And so on, and on, and. I had all the equipment I needed: computer, camera, state-of-the-aat digital collections management software. Even a couple of student interns who came in several afternoons a week to photograph the packages and the labels. I was including both in the item metadata. Eventually the digital catalog would be made available to researchers, and then I’d need more of my reference desk skills than my cataloging chops.

I jammed a hat onto my head to keep the mosquitoes off of my buzzed hair, and crawled unsteadily into the front of the canoe, holding onto the sides. Dr. Eric Albertine, Ernest’s great-grandson and my boss, had the grace not to laugh as he pushed the boat away from the shore and climbed in the back. Stern. Whatever. Being that rich meant you had good manners and a perfect haircut, apparently. I wondered if his barber would cut my hair. Some barbers didn’t cut women’s hair, but I’d rather go to a barber than a stylist, unless I wanted color.

The canoe rocked a bit, snapping me out of my hair musings. I reflexively grabbed the sides, then relaxed when I realized it was just Dr. Albertine paddling. “Sorry, sir, I’ve never been in a canoe before.”
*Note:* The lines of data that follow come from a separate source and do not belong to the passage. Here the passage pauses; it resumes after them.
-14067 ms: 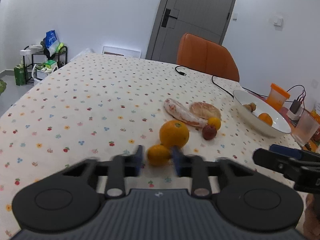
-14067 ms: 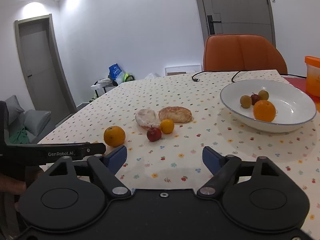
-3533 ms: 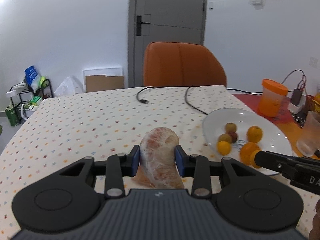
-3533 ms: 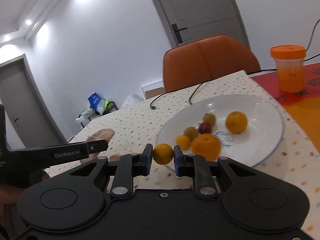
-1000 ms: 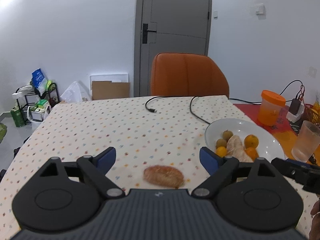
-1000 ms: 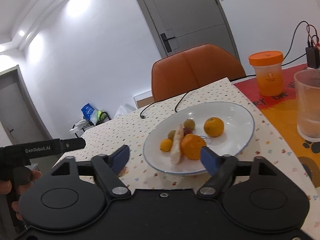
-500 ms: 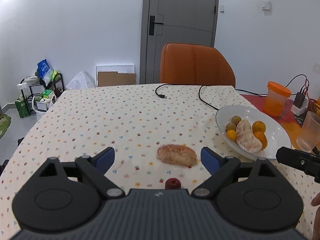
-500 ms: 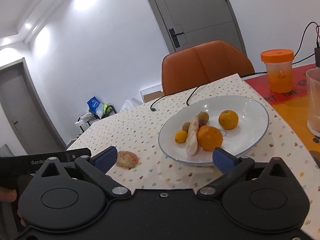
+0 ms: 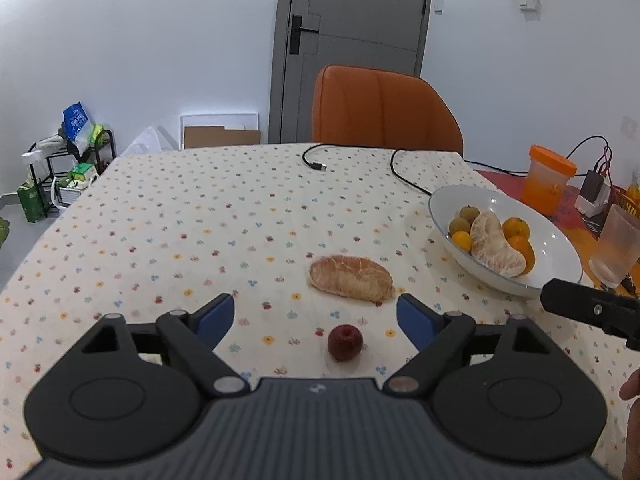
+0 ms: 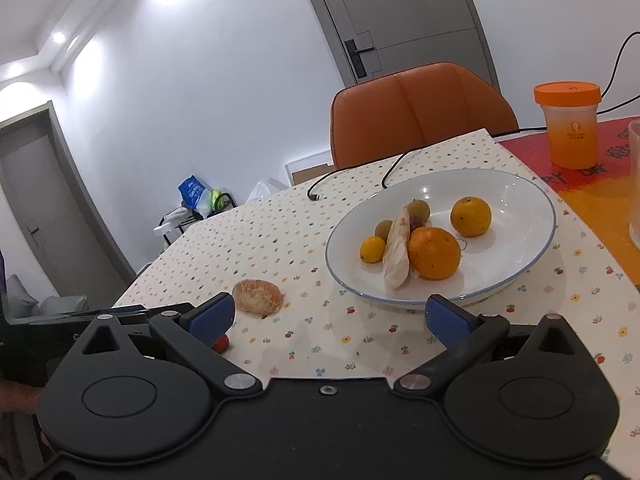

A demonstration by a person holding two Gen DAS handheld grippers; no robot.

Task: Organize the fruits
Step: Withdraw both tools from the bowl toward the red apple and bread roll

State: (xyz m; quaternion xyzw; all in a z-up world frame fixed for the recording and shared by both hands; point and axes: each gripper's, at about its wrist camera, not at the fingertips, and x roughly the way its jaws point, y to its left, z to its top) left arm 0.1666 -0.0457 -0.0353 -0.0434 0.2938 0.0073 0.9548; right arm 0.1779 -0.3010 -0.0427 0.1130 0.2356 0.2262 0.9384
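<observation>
A peeled pomelo segment (image 9: 351, 278) lies on the dotted tablecloth, with a small red fruit (image 9: 345, 342) nearer to me. My left gripper (image 9: 316, 318) hovers over them, its jaws closing but still wide apart, touching neither. The white bowl (image 9: 560, 252) at the right holds oranges, small brown fruits and another pomelo segment (image 9: 494, 246). My right gripper (image 10: 328, 318) stands wide open and empty in front of the bowl (image 10: 520, 208). From this side the loose segment (image 10: 258, 296) sits just beyond its left finger, and the red fruit (image 10: 221, 344) peeks out under that finger.
An orange chair (image 9: 384, 112) stands at the table's far side. Black cables (image 9: 400, 168) trail across the cloth. An orange-lidded cup (image 9: 550, 178) and a clear glass (image 9: 614, 248) stand on a red mat beyond the bowl. A cluttered rack (image 9: 68, 160) is on the floor at left.
My left gripper has sunk and drawn back, so the red fruit now shows between its fingers, which have narrowed a little. The right gripper opened wider and pulled back slightly from the bowl.
</observation>
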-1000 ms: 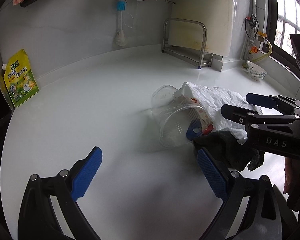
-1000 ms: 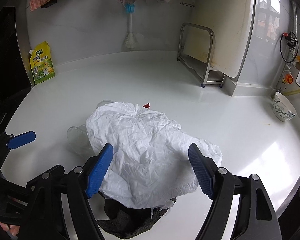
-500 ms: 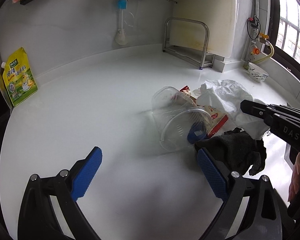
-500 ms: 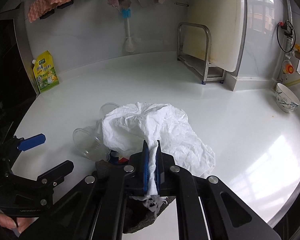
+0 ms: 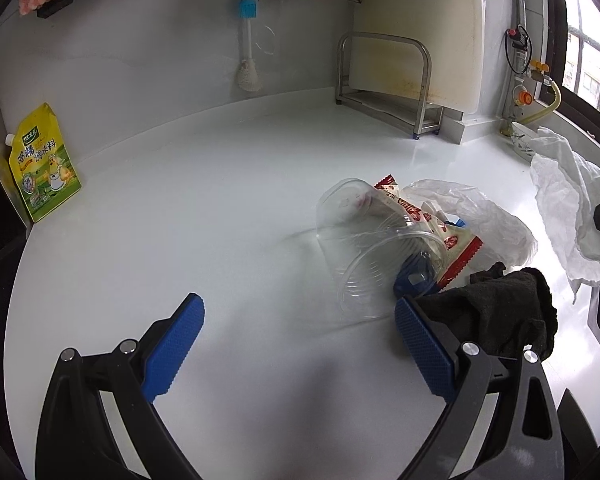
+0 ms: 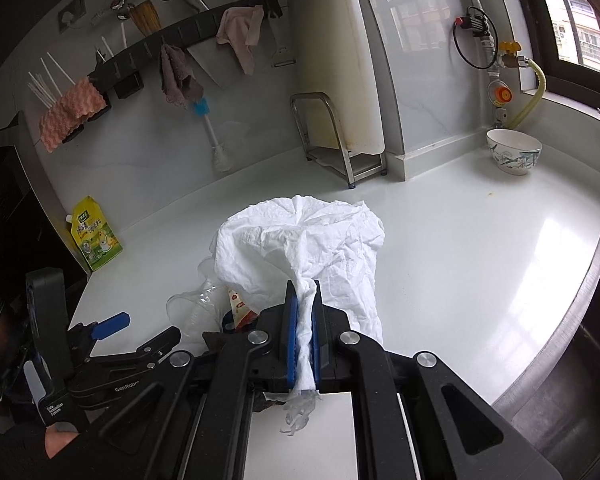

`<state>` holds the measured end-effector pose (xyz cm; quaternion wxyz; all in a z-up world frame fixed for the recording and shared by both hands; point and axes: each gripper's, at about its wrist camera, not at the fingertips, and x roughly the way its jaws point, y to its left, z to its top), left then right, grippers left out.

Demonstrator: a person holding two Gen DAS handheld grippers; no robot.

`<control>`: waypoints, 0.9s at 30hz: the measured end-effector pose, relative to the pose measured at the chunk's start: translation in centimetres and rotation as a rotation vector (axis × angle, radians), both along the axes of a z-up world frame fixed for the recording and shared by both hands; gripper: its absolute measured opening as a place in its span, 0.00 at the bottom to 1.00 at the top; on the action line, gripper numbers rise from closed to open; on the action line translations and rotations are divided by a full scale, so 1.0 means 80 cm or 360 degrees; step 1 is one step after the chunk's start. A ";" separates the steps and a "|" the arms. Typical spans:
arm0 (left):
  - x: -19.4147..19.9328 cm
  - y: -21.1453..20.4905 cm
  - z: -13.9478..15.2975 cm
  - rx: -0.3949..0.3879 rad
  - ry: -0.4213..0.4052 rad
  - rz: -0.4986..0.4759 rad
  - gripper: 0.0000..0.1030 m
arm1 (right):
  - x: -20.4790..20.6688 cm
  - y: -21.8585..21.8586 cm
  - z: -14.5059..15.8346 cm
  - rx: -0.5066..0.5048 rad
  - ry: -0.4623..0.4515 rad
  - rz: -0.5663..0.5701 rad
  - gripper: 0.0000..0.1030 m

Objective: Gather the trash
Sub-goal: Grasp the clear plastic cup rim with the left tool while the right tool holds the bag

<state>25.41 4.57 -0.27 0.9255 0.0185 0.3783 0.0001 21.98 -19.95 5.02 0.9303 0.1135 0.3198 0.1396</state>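
Observation:
My right gripper is shut on a crumpled white tissue and holds it lifted above the white counter; the tissue also shows at the right edge of the left wrist view. My left gripper is open and empty, low over the counter. Just ahead of its right finger lies a pile of trash: a clear plastic cup on its side, a red-and-white snack wrapper, a thin clear plastic bag, a blue cap and a black cloth.
A yellow seasoning pouch leans at the back left wall. A steel rack with a white cutting board stands at the back. A patterned bowl sits near the window. A dark cooktop edge lies to the right.
My right gripper closed on the white tissue and lifted it up and to the right, uncovering the wrapper, plastic bag and cup. My left gripper stayed open and nearly still.

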 end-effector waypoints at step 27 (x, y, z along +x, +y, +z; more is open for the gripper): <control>0.057 -0.009 -0.019 -0.0073 0.0088 0.0038 0.06 | -0.093 -0.016 -0.046 0.0134 0.0064 -0.0114 0.06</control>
“Well, I’ll make sure you have some time to practice, then. You’ll be traveling back and forth to the island on your own in no time.”

I peered ahead of us, where a proper Victorian folly rose: a small island, with an attractively fake Classical ruin. “I still don’t understand why the collections are split into two parts. Why not store everything at the main institute building?”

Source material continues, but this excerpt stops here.